No entanto, a principal característica deste grupo é a propriedade tóxica do íon cianeto (CN), em inibir os enzimas da cadeia respiratória.
Existem relacionadas cerca de 42 reações enzimáticas que seriam inibidas pelo cianeto.
Sua ação mais importante, no entanto, é a inibição da citocromoxidase, impedindo a utilização do oxigênio pelas células. Apesar de o oxigênio continuar sendo carreado pela hemoglobina da hemácia, não pode ocorrer sua liberação e aproveitamento a nível tecidual, seguindo-se a morte por asfixia. Saturado de oxigênio, o sangue permanece arterial mesmo após alcançar a circulação venosa, vindo a provocar o aparecimento da cor vermelho-cereja que caracteriza a vítima.



DOENÇAS CAUSADAS POR GASES IRRITANTES
Gases irritantes são aqueles que causam irritação na mucosa ocular, na mucosa nasal, nos pulmões, na pele, etc. Os resultados de sua irritação são congestão, edema, inflamação e as vezes necrose. Os sintomas mais comuns são: ardor e lacrimejamento dos olhos, irritação da garganta, tosse, sufocação, conjuntivite, edema da pálpebra, salivação abundante, etc. Estas reações são comuns a todos os gases irritantes, mas a intensidade delas varia bastante dependendo da duração da exposição e da solubilidade do gás.
É claro que concentrações altas de um agente irritante podem produzir danos importantes em pouco tempo. Um agente que seja altamente solúvel em água, como por exemplo a amônia, age no primeiro tecido úmido que encontrar (mucosa nasal por exemplo). Um agente de moderada solubilidade (por exemplo, cloro) em baixa concentração pode comprometer apenas os olhos e a via respiratória alta; quando em concentração alta pode comprometer todo o aparelho respiratório. Agentes de baixa solubilidade (por exemplo fosgênio e dióxido de nitrogênio) não lesam muito a via respiratória alta e chegam facilmente aos alvéolos pulmonares resultando em problemas mais graves como edema agudo do pulmão e pneumonite química.
Os agentes que passam desapercebidos e cujos efeitos são tardios, são mais perigosos que aqueles que lesam a parte alta da via respiratória, pois neste último caso, a vítima, consciente, retira-se do ambiente contaminado, protegendo-se.

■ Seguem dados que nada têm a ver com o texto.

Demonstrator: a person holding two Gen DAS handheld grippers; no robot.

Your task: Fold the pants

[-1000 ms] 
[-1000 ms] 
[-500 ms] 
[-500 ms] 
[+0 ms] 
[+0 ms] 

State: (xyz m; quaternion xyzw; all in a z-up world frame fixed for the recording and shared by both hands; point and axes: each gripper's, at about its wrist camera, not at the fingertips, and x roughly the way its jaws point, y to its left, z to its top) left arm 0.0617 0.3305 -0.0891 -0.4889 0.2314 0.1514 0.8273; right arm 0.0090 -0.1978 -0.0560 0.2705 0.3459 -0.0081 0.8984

São exemplos de gases irritantes, principalmente das vias respiratórias altas:
- Aldeídos (acetaldeido, formaldeído) - Amônia - Ácido crômico - Ácido clorídrico - Ácido fluorídrico - Dióxido sulfúrico
Exemplos de gases irritantes das vias respiratórias altas e dos pulmões:
- Halógenos - Ozona - Brometos e cloreto de cianogênio
Exemplos de gases irritantes das vias respiratórias e dos alvéolos pulmonares:
- Tricloreto de arsênico - Dióxido de nitrogênio - Fosfogênio
Amônia
É um gás incolor, com odor característico e penetrante, altamente solúvel na água.
É encontrado na decomposição de matérias orgânicas e é um produto do metabolismo normal dos animais e vegetais. É largamente utilizado em refrigeração, manufaturas de gelos, na produção de sulfato e nitrato de amônia que são usados como fertilizantes, como produto de limpeza em curtumes, indústrias químicas e de corantes, etc.
Como é bastante solúvel em água, age principalmente na mucosa dos olhos e vias respiratórias altas. Pode irritar a pele.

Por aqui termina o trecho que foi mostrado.